Kyrgios beats Tsitsipas in Halle, seeds continue to tumble at Queen's

By Sports Desk June 15, 2022

A spirited fightback from Nick Kyrgios saw the Australian beat second seed Stefanos Tsitsipas in the Halle Open on Wednesday.

Kyrgios suffered a disappointing semi-final defeat to Andy Murray in Stuttgart last week, but looked greatly improved against Tsitsipas as he recovered from a set down to win 5-7 6-2 6-4.

It was the second serve of both men where Kyrgios shone, winning 76 per cent (28 of 37) of points on his second serve, and 58 per cent (23 of 40) on his opponent's.

"Stef is one of the best players in the world at the moment and he's going to have some amazing results and I'm sure many, many grand slams," Kyrgios said following his win.

"I don't know if I can say the same for me, but I'm happy to still be able to produce this level with the tournaments I play.

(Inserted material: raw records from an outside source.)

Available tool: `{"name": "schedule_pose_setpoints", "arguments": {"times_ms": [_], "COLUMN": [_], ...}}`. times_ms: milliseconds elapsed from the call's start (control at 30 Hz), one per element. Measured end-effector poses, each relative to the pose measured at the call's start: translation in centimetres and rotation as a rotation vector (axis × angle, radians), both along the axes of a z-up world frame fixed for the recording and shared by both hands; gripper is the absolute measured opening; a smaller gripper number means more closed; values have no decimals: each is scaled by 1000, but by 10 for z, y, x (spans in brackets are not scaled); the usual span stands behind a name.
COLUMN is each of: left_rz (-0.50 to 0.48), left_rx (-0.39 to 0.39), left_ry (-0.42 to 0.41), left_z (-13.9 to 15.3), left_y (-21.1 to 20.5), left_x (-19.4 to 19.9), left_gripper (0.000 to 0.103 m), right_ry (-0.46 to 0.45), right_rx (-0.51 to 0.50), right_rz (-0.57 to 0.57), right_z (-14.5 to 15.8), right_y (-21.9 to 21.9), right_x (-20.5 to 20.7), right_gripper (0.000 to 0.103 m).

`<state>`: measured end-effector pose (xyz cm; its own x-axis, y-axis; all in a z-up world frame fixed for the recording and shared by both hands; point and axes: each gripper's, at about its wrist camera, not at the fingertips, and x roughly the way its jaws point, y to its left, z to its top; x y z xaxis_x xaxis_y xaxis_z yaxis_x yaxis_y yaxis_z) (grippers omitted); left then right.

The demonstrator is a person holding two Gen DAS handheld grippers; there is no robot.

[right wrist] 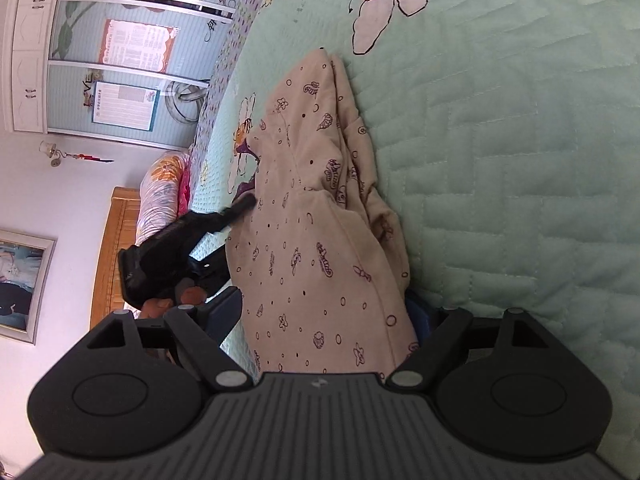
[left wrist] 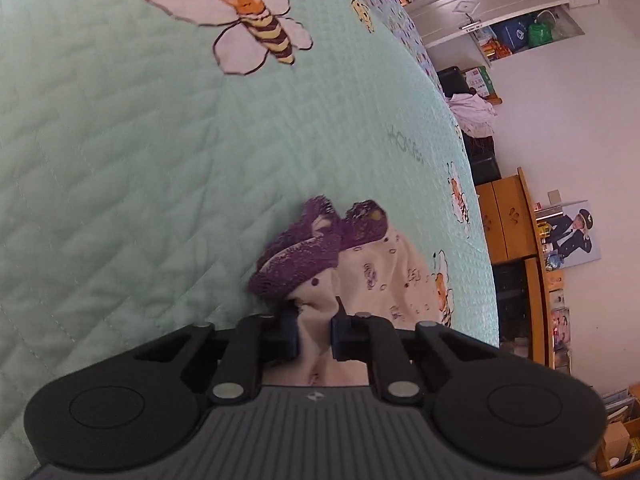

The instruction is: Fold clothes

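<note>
A cream garment with small purple prints and purple knitted cuffs lies bunched on the mint-green bee quilt. My left gripper is shut on a fold of the cream cloth just below the cuffs. In the right wrist view the garment runs as a long ridge from the camera toward the far edge of the bed. My right gripper stands wide open astride its near end, and the cloth covers most of its right finger. The left gripper, held by a hand, grips the cloth's left side.
The quilt stretches wide to the right of the garment. A wooden headboard and a floral pillow sit at the bed's end. Past the bed edge stand wooden cabinets and a pile of clothes.
</note>
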<state>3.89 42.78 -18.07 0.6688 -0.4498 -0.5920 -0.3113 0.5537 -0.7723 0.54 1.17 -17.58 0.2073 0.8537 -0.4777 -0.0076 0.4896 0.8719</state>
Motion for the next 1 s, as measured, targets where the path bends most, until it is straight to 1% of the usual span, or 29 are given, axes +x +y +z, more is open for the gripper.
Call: {"name": "schedule_pose_setpoints", "arguments": {"times_ms": [100,133,167,200,233,267,400,533,667,833,933,1000], "left_rz": [46,57,60,60,60,59,51,37,7,-46,-92,-128], "left_rx": [-58,-69,-66,-58,-51,-42,1,32,64,108,127,135], "left_ry": [-35,-48,-58,-62,-67,-70,-78,-96,-125,-164,-195,-218], "left_z": [-3,-2,0,3,6,9,22,37,62,100,123,138], "left_y": [5,5,5,4,3,2,-5,-9,-25,-56,-84,-110], "left_x": [-10,-13,-16,-18,-19,-20,-17,-16,-10,5,20,35], "left_gripper": [9,8,8,8,8,7,7,7,7,7,7,7], "right_ry": [-6,-7,-7,5,24,44,40,-41,-88,-139,-185,-223], "right_rx": [11,9,3,-5,-8,-9,-1,-14,-17,9,33,43], "right_rz": [3,6,10,17,18,14,8,27,25,-8,-51,-87], "right_z": [-1,-1,-1,-5,-9,-14,-18,2,20,43,64,80], "right_y": [-1,-1,0,1,1,0,-2,-1,-7,-27,-53,-74], "right_x": [1,2,3,4,5,5,4,3,6,8,9,10], "right_gripper": [82,78,56,42,17,11,7,7,7,7,7,7]}}
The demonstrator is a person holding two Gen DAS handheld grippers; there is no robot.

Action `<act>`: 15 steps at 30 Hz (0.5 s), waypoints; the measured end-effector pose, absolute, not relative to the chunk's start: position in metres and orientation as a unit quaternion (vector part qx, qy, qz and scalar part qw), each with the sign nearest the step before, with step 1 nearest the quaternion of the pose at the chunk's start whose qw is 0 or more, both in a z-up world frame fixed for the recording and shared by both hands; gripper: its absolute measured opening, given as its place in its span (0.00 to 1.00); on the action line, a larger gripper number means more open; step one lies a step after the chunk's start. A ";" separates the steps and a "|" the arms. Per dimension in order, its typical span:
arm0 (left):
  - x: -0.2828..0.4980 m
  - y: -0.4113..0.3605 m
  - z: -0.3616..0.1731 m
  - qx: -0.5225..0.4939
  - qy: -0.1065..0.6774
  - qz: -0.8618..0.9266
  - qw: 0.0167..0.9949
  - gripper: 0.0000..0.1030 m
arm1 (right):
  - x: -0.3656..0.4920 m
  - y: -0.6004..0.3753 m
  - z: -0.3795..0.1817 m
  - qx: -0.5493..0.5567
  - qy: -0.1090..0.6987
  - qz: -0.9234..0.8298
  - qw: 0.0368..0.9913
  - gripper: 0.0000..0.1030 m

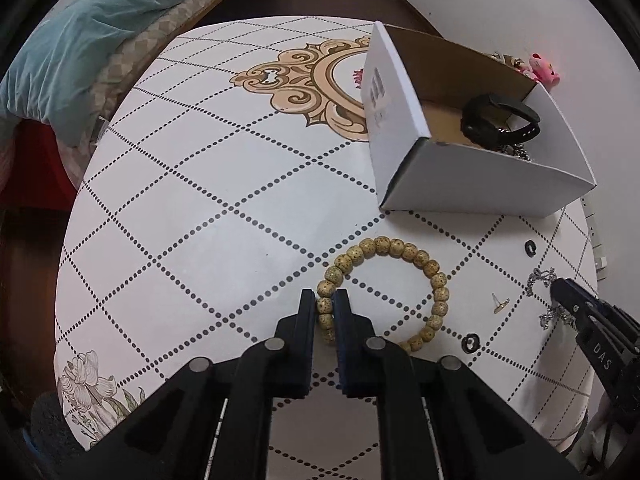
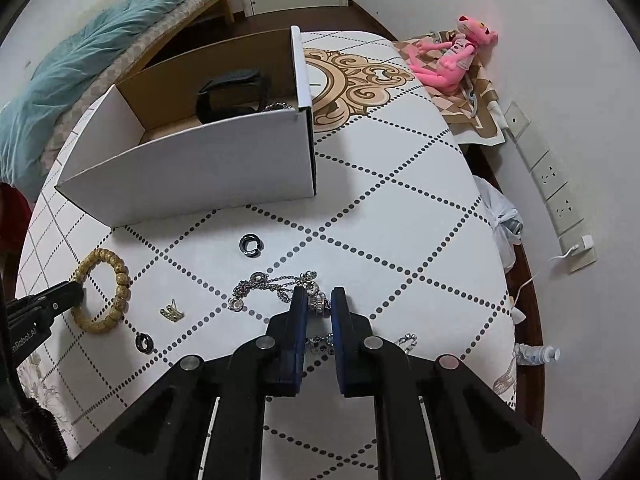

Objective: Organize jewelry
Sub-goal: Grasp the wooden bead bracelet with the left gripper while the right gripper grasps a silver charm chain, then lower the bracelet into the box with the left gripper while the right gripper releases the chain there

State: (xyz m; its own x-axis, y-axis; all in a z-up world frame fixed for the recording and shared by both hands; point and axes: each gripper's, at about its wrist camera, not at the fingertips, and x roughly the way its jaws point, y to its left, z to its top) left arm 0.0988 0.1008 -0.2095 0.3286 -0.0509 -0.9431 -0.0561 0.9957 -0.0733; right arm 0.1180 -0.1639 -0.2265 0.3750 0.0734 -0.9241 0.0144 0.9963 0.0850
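A tan beaded bracelet [image 1: 404,252] lies on the white table [image 1: 208,184]. My left gripper [image 1: 324,300] is shut on its left side; it also shows in the right wrist view [image 2: 82,290]. A silver chain necklace [image 2: 272,284] lies in front of my right gripper [image 2: 319,298], whose jaws are shut on its chunky silver pendant [image 2: 318,302]. An open white cardboard box [image 1: 476,178] holds a black watch [image 1: 500,120] and a silver chain. Two dark rings [image 2: 251,245] [image 2: 144,343] and a small gold earring [image 2: 173,312] lie on the table.
A pink plush toy [image 2: 456,56] sits at the table's far right by the wall. A bed with a teal blanket [image 1: 80,40] stands beyond the table's left side. Wall sockets [image 2: 556,184] and a plastic bag [image 2: 500,216] lie off the right edge.
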 end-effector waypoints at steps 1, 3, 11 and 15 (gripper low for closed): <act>0.098 0.101 -0.207 -0.048 0.577 0.000 0.816 0.06 | 0.116 -0.164 -0.225 0.044 0.559 0.019 0.828 0.12; 0.097 0.101 -0.201 -0.055 0.576 -0.006 0.816 0.06 | 0.113 -0.165 -0.216 0.053 0.550 0.023 0.833 0.11; 0.085 0.096 -0.146 -0.078 0.540 -0.052 0.836 0.06 | 0.108 -0.169 -0.159 0.079 0.512 0.063 0.853 0.11; 0.086 0.090 -0.111 -0.084 0.519 -0.074 0.848 0.06 | 0.111 -0.167 -0.120 0.083 0.491 0.089 0.863 0.11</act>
State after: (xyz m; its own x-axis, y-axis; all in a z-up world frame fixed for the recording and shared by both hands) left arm 0.0863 0.0904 -0.1113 0.4507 -0.2132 -0.8668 0.0386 0.9748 -0.2197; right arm 0.1106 -0.1672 -0.1204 0.5023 0.2342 -0.8324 -0.0713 0.9706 0.2301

It is a testament to how hard I do work when I'm not playing."

He will face Pablo Carreno Busta in the quarter-finals after the Spanish sixth seed beat Sebastian Korda 6-4 0-6 6-3.

Elsewhere, Hubert Hurkacz will face Felix Auger-Aliassime in the last eight after defeating Ugo Humbert 7-6 (7-5) 6-3, while the Canadian also won in straight sets against Mackenzie McDonald 7-6 (9-7) 6-1.

The one remaining first round match saw number one seed Daniil Medvedev beat David Goffin 6-3 6-2 to set up a second round clash with Ilya Ivashka.

At the Queen's Club Championships, sixth seed Denis Shapovalov was eliminated by Tommy Paul 6-4 2-6 6-4, with the American now scheduled to face Stanislas Wawrinka in the second round.

It means that six of the eight seeds in west London were knocked out in the first round, with Matteo Berrettini and Marin Cilic the only remaining seeds. The latter sealed his place in the quarter-finals on Wednesday with a 7-6 (8-6) 7-5 win over Alexander Bublik.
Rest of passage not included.